▶ _Work to be completed_
For the entries below, the expected answer is the line with "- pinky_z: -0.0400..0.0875", the line with "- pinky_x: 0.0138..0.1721", and every line between them, exactly as written, and nothing more.

[Source records]
####

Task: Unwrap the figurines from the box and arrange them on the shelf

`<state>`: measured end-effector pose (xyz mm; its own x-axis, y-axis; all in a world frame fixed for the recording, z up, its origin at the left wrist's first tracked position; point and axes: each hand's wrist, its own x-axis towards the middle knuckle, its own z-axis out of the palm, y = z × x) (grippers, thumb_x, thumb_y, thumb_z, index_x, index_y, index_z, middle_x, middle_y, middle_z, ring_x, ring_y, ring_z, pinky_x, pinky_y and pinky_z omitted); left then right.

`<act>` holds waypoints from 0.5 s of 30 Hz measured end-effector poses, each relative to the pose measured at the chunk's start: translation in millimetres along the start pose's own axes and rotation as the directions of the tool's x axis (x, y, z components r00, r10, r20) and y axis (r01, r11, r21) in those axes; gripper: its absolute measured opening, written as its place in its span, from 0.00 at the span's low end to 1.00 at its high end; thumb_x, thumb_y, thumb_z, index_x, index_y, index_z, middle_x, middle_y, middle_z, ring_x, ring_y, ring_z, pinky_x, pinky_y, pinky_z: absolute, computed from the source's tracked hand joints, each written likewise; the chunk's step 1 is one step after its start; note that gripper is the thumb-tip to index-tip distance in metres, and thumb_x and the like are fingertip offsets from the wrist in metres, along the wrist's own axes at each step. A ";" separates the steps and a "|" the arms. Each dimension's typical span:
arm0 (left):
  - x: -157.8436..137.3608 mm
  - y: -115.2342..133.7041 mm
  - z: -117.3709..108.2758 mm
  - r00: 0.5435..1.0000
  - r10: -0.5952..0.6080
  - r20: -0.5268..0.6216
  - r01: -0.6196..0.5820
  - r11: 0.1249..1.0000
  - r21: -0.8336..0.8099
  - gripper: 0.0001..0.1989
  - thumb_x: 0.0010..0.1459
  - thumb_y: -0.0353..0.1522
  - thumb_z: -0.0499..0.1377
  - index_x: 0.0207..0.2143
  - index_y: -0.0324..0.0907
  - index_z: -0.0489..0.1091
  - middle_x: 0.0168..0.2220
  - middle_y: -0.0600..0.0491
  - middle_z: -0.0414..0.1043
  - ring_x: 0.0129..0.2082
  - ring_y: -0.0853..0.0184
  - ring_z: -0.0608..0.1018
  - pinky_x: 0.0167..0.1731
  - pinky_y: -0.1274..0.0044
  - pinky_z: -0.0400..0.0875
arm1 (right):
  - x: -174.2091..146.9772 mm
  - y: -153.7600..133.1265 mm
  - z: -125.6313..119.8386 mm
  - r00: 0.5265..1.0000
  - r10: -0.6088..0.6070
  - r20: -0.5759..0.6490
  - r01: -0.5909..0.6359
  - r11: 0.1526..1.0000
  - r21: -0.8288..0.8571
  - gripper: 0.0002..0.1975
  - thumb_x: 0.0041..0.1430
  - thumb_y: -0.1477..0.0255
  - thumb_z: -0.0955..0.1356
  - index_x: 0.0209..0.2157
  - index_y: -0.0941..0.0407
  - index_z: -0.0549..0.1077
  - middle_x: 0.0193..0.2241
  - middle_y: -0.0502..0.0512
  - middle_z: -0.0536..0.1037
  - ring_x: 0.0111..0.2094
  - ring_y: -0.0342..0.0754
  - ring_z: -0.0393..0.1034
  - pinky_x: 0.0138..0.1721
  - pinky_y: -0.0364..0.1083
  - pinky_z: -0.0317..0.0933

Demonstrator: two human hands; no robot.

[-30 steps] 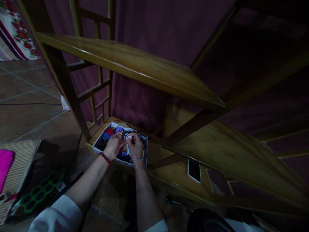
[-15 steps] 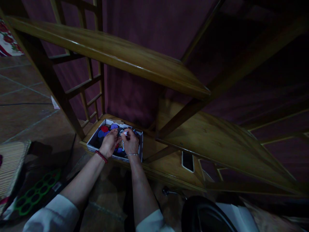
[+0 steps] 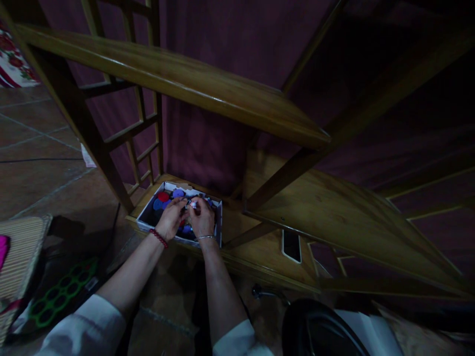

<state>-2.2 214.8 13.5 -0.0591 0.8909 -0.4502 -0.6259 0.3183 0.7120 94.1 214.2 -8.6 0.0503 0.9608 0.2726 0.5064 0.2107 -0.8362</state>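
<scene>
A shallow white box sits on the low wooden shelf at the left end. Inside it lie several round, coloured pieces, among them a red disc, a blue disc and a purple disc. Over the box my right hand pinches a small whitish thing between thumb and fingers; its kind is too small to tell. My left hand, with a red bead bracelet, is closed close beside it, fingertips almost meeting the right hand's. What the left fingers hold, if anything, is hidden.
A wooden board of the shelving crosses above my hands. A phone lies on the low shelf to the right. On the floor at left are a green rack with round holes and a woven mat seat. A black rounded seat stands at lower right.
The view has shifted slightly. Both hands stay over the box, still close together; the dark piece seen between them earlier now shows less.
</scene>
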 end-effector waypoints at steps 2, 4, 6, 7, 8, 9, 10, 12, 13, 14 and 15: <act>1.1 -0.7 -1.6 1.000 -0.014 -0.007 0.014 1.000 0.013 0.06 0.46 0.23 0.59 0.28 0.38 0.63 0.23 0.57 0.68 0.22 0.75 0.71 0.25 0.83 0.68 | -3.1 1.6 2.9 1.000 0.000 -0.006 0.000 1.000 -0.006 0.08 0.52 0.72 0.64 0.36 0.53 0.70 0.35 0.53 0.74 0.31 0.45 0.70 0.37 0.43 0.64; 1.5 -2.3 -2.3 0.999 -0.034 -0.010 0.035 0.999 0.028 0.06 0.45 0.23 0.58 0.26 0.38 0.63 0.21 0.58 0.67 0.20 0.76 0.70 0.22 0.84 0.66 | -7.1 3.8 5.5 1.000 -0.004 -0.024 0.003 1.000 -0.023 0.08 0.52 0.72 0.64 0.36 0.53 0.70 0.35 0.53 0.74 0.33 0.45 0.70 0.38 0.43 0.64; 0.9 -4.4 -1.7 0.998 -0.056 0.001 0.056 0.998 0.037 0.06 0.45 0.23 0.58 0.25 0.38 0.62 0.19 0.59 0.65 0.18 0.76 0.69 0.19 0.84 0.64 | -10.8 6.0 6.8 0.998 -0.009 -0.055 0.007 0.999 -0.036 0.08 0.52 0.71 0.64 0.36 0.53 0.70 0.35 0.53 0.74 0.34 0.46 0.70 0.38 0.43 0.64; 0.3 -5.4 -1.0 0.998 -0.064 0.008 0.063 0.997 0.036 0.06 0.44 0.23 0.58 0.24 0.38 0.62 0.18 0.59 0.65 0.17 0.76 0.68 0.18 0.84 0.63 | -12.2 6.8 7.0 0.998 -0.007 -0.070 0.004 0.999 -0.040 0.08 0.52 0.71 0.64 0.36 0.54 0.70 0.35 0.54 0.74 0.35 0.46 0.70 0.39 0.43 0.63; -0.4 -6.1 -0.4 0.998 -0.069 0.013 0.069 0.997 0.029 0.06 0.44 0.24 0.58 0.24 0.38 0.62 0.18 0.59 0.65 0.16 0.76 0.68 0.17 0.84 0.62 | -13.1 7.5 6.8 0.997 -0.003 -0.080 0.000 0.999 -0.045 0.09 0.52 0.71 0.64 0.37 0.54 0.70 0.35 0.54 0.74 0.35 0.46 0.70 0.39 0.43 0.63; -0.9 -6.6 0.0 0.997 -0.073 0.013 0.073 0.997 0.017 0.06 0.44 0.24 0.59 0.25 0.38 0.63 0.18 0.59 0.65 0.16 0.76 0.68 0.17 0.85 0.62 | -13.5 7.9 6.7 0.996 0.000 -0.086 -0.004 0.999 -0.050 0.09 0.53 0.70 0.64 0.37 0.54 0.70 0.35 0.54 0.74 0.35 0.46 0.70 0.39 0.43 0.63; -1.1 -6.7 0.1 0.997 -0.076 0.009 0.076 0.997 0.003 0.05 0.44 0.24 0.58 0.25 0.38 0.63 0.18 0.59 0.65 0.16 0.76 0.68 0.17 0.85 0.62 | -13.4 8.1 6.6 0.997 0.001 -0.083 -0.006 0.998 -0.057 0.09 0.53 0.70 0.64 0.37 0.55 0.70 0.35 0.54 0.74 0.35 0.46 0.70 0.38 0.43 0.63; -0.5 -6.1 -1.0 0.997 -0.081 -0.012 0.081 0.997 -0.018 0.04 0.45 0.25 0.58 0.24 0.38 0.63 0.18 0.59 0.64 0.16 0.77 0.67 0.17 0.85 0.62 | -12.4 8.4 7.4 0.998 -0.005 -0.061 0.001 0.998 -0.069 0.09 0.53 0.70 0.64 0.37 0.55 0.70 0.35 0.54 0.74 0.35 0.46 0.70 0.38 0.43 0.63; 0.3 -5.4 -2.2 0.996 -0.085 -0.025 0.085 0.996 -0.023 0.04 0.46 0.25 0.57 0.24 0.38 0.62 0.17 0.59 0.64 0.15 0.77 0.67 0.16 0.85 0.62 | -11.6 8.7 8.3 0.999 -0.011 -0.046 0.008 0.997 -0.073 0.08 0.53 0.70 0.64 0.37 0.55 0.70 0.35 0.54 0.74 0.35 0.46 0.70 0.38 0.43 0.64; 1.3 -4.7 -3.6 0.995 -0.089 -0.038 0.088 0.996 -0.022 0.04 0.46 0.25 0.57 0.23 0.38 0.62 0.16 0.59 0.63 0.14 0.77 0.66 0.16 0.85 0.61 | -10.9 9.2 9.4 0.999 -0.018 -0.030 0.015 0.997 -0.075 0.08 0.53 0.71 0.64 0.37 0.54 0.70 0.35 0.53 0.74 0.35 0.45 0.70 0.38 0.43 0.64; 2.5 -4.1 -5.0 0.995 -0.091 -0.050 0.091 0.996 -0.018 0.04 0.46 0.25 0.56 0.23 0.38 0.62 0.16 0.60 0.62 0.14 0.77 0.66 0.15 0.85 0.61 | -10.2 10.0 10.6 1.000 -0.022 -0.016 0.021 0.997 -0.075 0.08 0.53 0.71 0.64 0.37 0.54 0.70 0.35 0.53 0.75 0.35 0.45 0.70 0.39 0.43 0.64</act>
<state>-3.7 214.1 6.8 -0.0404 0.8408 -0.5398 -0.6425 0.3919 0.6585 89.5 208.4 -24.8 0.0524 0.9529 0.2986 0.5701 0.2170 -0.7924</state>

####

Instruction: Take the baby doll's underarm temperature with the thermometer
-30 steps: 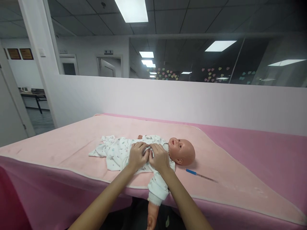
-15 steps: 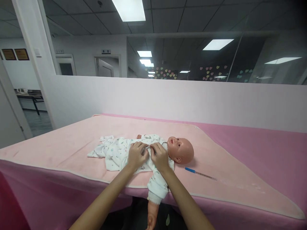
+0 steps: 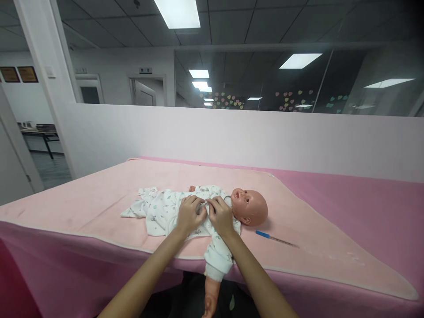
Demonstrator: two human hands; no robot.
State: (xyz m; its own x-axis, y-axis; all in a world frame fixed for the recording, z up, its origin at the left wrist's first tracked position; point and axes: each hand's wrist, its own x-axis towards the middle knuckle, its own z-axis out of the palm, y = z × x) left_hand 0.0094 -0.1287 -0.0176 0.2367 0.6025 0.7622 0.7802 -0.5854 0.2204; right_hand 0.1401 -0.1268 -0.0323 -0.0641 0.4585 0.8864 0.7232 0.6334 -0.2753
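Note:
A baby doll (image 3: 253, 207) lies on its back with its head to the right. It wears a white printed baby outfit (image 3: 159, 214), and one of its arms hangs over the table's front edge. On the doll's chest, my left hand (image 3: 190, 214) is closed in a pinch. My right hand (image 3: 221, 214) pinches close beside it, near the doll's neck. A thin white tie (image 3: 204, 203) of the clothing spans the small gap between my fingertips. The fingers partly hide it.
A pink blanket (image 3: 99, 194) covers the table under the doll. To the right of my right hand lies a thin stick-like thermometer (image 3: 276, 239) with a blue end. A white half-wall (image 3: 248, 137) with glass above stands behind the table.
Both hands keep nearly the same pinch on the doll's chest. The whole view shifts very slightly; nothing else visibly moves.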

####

▶ _Expected answer_
  - pinky_z: -0.0400..0.0875
arm1 (right):
  - x: -174.2091..146.9772 mm
  - y: -153.7600..133.1265 mm
  - z: -125.6313..119.8386 mm
  - r00: 0.5265..1.0000
  - r10: -0.6088..0.6070
  - r20: -0.5759..0.6490
  - r01: -0.5909..0.6359
  - r11: 0.1526..1.0000
  - r21: -0.8288..0.8571
  - gripper: 0.0002..0.1975
  - thumb_x: 0.0041..0.1430
  - thumb_y: -0.1477..0.0255
  - thumb_z: -0.0955..0.1356
  - index_x: 0.0209..0.2157
  - index_y: -0.0941..0.0407
  - index_z: -0.0549..0.1077
  - middle_x: 0.0193..0.2241
  - middle_y: -0.0502..0.0512
  - middle_z: -0.0536..0.1037
  - ring_x: 0.0111..0.2094
  - ring_y: -0.0342..0.0754
  - ring_z: -0.0393..0.1034
  - pinky_x: 0.0138..0.1721

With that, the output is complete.